10. The data processing method according to claim 8, wherein, in said entity code setting step, said entity code is set in a program information area of said program map table (PMT) specified by the MPEG standard and to a position of data constituting a start packet of a plurality of divided packets storing said program map table (PMT).

11. The information processing method according to claim 10, wherein said start packet of said plurality of divided packets is a transport stream packet having a payload of 183 bytes and,

in said entity code setting step, said entity code is set as data said program information area of said program map table (PMT) and within 183 bytes from start data of said program map table (PMT).

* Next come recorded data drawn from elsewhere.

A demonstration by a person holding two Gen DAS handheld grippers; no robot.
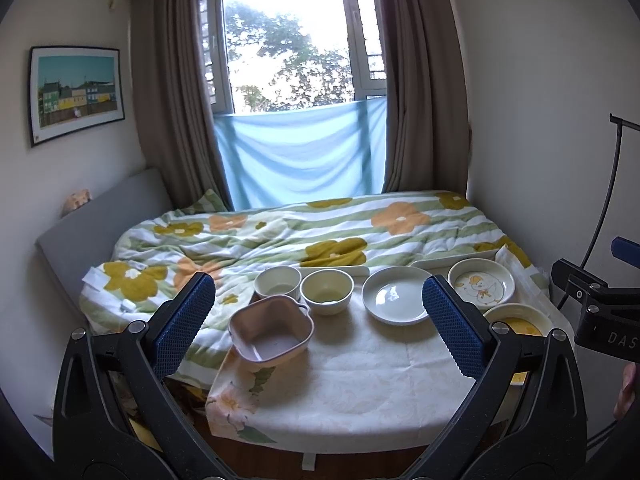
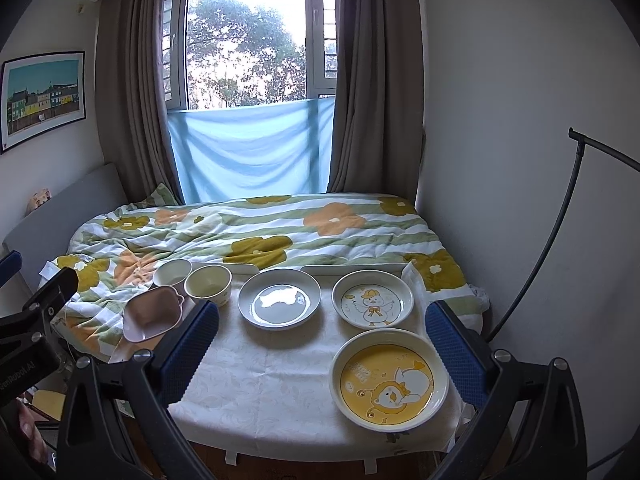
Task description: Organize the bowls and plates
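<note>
On the white tablecloth [image 1: 340,376] stand a pink square bowl [image 1: 272,334], two cream round bowls [image 1: 277,283] [image 1: 327,291], a plain white plate [image 1: 396,295], a duck-print plate [image 1: 481,283] and a yellow plate [image 1: 516,322]. The right wrist view shows the same set: pink bowl [image 2: 154,312], cream bowls [image 2: 172,273] [image 2: 208,284], white plate [image 2: 280,298], duck plate [image 2: 373,299], yellow plate [image 2: 390,378]. My left gripper [image 1: 320,320] hangs open above the table's near side, holding nothing. My right gripper [image 2: 324,340] is open too, above the yellow plate's near-left.
A bed with a flowered quilt [image 1: 320,232] lies behind the table. Two white trays [image 2: 352,268] sit at the table's far edge. Curtains and a window [image 1: 288,40] stand beyond. A black stand [image 2: 560,232] rises at the right wall.
</note>
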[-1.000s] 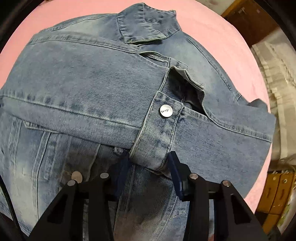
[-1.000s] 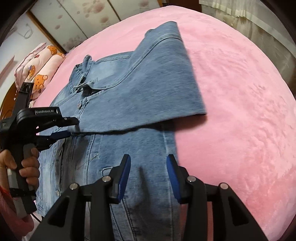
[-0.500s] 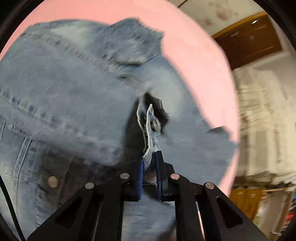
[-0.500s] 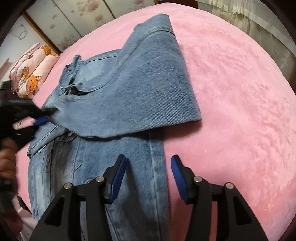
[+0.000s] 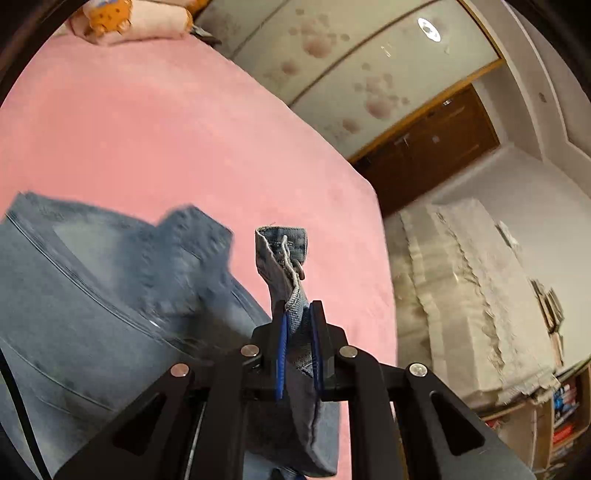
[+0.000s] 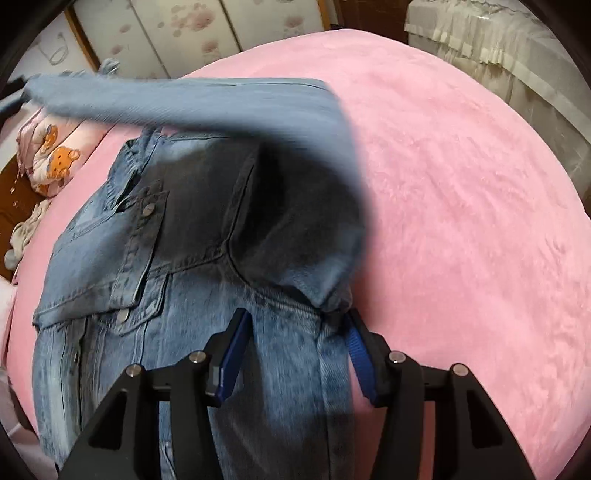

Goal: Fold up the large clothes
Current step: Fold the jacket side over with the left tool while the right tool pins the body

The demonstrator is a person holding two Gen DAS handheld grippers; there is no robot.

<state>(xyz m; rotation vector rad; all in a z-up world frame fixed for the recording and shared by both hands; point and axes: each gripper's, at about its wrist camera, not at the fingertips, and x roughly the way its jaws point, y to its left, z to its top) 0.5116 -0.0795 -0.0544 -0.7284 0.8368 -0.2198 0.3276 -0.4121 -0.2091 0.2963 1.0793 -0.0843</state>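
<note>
A blue denim jacket point(image 6: 192, 295) lies front up on a pink bed point(image 6: 461, 184). My left gripper point(image 5: 297, 325) is shut on the cuff point(image 5: 282, 254) of one sleeve, which stands up between the pads. The rest of the jacket point(image 5: 92, 295) lies blurred below and to the left. In the right wrist view that sleeve point(image 6: 184, 101) is lifted and stretched across, above the jacket's chest. My right gripper point(image 6: 293, 350) is open, its blue pads either side of the jacket's side panel just below the armpit.
A bear-print pillow point(image 6: 51, 155) lies at the head of the bed; it also shows in the left wrist view point(image 5: 129, 18). A lace-covered piece of furniture point(image 5: 476, 295) stands beside the bed. A dark wooden door point(image 5: 432, 147) and floral wall panels point(image 6: 184, 33) are behind.
My left gripper closed on the sleeve cuff and lifted it up off the jacket, unfolding the sleeve. My right gripper moved forward over the side panel and stayed open.
</note>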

12. A computer program for executing the processing of generating data to be written to an information recording medium, comprising:

an entity code setting step in which a position at which an entity code set for an entity in a manufacturing route of said information recording medium is set is controlled to set said entity code in a control information table;

a table information stored packet generating step in which a plurality of packets in which said control information table is stored in a divided manner are generated;

a step in which said plurality of table information stored packets are arranged in a content stored packet sequence in a distributed manner; and

a step in which data included in a certain encryption processing unit is encrypted by use of a key generated on the basis of a seed which is encryption processing key generating information set for each said encryption processing unit;

wherein said entity code setting step includes a step in which control is executed such that said entity code is included in an encrypted area encrypted by a key generated on the basis of said seed without overlapping an area to which said seed is set.